Massaquoi vit à Makeni jusqu’en 2002, lorsque des gens sont venus de Guinée « avec une arnaque financière », selon le témoin. Les gars dupent Sesay, qui arrête alors Massaquoi et le ligote parce qu’il lui a présenté les escrocs. Un commandant nigérian de la région, le colonel Oladipo, intervient et appelle l’hélicoptère de l’Onu qui emmene Massaquoi au siège de l’Onu, à l’hôtel Mammy Yoko (aujourd’hui Radisson Blu) à Freetown. Ce colonel a demandé, précise le témoin, au département des enquêtes criminelles d’arrêter l’un des escrocs.
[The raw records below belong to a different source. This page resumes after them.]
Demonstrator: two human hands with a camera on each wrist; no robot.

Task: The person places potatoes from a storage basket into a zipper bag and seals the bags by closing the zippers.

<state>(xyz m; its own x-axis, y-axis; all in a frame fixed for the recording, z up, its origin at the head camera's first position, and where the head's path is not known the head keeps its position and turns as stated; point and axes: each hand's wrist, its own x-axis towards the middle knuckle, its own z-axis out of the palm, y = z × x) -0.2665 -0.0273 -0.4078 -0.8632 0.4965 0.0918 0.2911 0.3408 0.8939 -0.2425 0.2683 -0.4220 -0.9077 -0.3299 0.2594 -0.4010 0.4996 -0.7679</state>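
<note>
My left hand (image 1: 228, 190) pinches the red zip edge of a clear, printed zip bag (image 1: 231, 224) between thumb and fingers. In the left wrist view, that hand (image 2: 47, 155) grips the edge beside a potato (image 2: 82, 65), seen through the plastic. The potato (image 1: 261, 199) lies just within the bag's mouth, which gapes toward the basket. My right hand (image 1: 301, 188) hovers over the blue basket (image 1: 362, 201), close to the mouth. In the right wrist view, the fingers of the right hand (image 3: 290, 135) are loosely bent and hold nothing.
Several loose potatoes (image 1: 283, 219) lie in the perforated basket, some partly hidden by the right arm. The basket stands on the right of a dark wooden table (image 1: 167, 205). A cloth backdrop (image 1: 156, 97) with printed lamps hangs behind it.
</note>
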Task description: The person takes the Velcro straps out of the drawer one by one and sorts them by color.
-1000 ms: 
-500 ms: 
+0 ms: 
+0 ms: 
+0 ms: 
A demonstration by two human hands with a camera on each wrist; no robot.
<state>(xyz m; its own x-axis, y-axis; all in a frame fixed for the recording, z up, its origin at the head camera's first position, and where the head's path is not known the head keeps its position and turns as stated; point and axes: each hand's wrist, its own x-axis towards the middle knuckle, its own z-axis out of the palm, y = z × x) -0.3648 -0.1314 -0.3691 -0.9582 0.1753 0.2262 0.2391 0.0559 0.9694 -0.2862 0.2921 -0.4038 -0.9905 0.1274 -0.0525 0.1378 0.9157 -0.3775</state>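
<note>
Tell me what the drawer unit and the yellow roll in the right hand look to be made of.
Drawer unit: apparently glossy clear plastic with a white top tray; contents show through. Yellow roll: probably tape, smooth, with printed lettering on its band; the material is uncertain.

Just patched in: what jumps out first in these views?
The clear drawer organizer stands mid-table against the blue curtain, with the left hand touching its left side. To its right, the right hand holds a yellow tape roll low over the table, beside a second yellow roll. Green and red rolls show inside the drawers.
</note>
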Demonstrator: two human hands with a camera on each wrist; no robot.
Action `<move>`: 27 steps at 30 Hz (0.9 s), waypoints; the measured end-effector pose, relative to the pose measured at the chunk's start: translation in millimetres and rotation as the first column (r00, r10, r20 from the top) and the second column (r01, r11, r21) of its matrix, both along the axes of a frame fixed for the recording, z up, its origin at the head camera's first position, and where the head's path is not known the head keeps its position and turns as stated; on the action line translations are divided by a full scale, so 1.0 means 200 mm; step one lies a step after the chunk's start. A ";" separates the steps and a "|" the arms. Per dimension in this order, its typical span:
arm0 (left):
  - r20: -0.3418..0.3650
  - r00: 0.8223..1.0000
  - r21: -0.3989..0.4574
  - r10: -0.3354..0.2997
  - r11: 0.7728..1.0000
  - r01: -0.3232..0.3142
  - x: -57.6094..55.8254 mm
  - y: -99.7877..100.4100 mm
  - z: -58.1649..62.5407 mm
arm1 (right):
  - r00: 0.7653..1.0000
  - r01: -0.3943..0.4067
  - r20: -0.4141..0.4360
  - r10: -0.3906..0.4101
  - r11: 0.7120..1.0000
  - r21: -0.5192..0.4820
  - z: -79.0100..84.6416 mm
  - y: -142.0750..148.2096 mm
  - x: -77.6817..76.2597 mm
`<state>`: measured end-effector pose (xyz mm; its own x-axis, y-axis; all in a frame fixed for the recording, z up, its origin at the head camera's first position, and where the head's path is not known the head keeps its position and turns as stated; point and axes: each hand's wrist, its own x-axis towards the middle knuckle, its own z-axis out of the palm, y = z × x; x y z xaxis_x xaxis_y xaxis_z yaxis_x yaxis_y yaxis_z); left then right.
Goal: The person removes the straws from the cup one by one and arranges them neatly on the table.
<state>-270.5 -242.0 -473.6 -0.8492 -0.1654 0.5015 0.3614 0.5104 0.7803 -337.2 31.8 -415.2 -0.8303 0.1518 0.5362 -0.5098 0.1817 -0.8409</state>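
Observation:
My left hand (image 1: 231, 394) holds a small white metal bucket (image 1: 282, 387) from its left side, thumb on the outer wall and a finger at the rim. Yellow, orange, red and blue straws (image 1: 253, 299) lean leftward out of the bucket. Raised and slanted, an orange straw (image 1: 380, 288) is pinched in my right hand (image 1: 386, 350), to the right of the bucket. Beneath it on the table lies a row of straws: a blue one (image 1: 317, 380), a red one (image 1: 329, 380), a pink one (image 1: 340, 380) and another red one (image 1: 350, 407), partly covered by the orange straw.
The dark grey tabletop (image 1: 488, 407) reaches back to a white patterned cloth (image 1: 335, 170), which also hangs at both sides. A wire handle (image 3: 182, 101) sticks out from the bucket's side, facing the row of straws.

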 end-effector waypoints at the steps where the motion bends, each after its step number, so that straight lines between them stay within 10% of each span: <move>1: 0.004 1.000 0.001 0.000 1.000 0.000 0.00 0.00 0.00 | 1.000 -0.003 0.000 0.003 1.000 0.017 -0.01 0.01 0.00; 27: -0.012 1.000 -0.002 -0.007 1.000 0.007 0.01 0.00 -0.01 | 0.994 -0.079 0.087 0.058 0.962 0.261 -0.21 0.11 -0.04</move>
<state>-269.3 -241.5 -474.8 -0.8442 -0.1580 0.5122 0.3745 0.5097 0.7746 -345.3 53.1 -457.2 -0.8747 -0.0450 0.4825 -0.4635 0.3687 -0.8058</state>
Il a aussi fait venir la femme et les enfants de Massaquoi pour vivre avec lui à Freetown.

En 2002-2003, un « programme de désarmement, de démobilisation et de réintégration » est lancé et Massaquoi reçoit une subvention pour un projet de pêcherie d’un montant de 10 000 dollars, poursuit le témoin. « Il s’agissait d’un projet global ouvert à tous les commandants du RUF afin de les aider à s’engager dans le processus de paix ». C’est alors, continue le témoin, que Massaquoi rencontre un chef enquêteur du Tribunal spécial des Nations Unies pour la Sierra Leone, Alan White, qui l’engage pour fournir des informations. À partir de 2003, Massaquoi devient un informateur du Tribunal, qui paye le loyer de sa résidence et assure sa sécurité. Peu après, selon le témoin, Sesay et Kallon sont arrêtés.